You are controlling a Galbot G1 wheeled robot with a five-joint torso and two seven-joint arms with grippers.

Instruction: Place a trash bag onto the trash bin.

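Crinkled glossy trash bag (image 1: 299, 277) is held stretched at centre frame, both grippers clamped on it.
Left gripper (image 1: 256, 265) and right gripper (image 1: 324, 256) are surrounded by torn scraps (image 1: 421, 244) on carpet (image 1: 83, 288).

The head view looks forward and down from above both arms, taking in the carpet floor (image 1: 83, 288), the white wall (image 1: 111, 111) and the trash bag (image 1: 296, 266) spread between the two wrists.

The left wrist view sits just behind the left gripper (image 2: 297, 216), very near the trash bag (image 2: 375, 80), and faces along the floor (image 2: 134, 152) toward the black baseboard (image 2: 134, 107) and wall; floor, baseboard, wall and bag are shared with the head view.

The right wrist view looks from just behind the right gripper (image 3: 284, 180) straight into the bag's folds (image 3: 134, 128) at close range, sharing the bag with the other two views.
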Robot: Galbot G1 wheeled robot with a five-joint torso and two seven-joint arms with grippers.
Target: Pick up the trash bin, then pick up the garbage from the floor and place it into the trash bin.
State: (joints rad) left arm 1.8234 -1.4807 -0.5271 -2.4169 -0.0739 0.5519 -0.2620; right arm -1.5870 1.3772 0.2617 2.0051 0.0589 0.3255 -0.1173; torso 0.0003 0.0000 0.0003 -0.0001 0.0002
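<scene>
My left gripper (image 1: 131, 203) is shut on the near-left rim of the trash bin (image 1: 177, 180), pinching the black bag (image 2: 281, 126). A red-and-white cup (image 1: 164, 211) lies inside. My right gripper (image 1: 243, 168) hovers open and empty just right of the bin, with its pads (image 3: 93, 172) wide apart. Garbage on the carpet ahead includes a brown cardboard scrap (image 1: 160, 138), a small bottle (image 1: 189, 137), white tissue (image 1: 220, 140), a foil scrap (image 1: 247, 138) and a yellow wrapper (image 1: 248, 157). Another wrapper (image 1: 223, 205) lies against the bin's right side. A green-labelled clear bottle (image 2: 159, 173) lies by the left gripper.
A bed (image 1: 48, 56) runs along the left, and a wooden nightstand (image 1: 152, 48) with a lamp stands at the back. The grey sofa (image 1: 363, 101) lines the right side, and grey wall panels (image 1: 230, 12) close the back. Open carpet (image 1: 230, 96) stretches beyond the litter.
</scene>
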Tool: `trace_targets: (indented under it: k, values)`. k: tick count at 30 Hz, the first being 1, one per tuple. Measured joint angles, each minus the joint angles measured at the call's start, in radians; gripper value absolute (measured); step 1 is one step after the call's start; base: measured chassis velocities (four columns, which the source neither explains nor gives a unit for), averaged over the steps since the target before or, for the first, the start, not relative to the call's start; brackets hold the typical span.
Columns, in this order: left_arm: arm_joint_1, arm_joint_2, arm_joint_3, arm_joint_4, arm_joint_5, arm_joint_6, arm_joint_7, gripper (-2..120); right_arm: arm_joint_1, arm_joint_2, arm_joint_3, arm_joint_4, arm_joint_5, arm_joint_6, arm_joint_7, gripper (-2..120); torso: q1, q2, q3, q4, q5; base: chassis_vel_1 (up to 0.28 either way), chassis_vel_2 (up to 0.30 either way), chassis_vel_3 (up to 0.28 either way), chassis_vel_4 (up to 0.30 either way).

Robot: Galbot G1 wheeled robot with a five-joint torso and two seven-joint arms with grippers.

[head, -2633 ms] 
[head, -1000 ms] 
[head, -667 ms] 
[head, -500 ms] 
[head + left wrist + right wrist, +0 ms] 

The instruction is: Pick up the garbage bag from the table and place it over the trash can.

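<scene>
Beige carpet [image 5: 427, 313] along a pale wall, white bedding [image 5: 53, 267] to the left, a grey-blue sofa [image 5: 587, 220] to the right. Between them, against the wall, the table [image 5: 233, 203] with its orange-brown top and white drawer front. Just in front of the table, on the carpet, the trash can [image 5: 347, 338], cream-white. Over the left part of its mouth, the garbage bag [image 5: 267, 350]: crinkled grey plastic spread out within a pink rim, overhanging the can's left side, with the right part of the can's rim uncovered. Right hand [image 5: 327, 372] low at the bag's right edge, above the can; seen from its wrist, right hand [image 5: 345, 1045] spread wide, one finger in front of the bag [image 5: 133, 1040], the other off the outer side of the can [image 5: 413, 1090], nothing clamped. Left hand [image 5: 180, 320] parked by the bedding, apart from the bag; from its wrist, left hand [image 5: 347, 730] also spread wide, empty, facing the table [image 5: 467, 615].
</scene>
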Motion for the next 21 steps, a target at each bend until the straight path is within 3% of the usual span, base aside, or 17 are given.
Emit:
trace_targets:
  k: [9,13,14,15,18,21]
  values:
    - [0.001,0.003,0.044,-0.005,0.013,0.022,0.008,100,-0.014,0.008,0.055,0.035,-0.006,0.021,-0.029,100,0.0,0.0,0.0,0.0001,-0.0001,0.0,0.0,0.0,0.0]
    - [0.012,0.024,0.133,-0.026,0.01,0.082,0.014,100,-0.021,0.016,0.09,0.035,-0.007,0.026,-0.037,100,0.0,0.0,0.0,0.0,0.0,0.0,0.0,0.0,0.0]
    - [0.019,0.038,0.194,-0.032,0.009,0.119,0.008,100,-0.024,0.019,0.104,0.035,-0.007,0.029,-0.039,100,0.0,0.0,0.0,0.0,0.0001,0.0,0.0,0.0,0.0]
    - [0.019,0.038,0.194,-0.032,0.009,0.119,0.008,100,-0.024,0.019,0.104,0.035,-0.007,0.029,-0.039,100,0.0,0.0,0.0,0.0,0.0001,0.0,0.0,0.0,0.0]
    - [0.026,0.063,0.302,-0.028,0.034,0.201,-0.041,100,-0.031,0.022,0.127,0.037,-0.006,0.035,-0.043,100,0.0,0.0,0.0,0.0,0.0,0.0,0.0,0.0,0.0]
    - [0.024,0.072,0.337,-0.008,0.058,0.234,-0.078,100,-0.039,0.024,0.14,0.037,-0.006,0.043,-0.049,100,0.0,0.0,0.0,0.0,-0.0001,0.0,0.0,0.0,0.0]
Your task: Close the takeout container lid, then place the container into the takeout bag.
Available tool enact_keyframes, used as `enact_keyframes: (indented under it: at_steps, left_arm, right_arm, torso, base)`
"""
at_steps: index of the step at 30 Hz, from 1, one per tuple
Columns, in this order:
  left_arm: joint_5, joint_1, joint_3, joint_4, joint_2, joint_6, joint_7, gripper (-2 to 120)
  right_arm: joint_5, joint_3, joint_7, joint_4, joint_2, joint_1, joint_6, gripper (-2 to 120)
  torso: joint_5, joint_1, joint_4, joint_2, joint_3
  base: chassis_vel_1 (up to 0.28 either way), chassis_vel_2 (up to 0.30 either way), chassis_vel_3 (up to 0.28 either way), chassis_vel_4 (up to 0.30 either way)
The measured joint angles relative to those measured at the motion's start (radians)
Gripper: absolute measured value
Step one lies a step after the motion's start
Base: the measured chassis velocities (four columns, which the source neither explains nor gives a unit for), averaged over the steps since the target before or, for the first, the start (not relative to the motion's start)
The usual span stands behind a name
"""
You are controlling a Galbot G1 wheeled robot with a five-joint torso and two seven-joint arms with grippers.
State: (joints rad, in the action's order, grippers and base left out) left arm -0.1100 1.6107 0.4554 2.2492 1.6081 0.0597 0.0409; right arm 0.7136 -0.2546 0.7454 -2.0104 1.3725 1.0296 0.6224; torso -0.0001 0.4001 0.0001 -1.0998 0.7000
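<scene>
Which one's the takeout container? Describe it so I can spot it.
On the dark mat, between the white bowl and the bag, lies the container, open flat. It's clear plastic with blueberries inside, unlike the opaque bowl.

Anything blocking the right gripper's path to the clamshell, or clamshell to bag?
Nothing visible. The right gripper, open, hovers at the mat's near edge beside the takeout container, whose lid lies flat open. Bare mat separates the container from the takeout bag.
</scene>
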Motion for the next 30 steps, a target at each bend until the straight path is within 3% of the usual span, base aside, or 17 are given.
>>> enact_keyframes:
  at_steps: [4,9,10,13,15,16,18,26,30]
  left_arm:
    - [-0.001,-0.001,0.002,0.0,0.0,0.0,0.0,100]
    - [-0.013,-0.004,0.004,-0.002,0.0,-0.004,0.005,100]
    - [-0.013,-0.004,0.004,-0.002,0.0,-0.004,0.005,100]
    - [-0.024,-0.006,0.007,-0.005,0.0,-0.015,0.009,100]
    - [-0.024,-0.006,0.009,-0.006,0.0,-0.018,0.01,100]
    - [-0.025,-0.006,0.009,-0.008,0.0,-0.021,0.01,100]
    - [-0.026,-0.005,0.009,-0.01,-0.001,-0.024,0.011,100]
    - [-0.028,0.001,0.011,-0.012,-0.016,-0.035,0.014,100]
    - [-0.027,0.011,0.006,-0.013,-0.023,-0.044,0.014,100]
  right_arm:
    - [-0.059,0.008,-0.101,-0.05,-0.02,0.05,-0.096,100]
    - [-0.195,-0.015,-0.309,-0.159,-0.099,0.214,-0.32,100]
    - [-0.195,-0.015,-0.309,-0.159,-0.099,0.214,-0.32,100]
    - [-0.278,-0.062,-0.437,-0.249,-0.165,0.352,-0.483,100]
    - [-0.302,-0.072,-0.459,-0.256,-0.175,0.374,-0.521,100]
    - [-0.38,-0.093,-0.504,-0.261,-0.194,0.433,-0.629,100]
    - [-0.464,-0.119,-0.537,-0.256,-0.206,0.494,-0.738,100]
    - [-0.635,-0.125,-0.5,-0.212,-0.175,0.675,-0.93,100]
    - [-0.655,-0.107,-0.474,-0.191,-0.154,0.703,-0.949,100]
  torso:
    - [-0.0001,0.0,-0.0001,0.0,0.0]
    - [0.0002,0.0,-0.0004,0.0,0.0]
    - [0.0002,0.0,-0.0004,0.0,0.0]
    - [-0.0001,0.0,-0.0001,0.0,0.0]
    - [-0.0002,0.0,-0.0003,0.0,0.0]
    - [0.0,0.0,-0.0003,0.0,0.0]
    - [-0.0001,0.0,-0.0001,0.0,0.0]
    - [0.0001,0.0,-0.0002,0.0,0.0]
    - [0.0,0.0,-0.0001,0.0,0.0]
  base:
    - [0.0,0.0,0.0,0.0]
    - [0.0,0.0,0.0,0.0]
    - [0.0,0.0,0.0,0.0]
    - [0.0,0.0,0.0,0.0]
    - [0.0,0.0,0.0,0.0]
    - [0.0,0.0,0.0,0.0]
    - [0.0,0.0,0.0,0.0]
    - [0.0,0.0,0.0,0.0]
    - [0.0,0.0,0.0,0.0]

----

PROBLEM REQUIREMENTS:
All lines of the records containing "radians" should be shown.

THE ANSWER:
Tool: `trace_targets: (indented under it: k, values)`. k: tick count at 30 Hz, the first being 1, one per tuple. Measured joint angles, each minus the joint angles measured at the call's start, in radians; gripper value absolute (measured); step 1 is one step after the call's start; base: measured chassis velocities (four columns, which the source neither explains nor gives a unit for), averaged over the steps since the target before or, for the first, the start, not relative to the call's start; brackets hold the typical span.
The measured joint angles relative to those measured at the motion's start (radians)

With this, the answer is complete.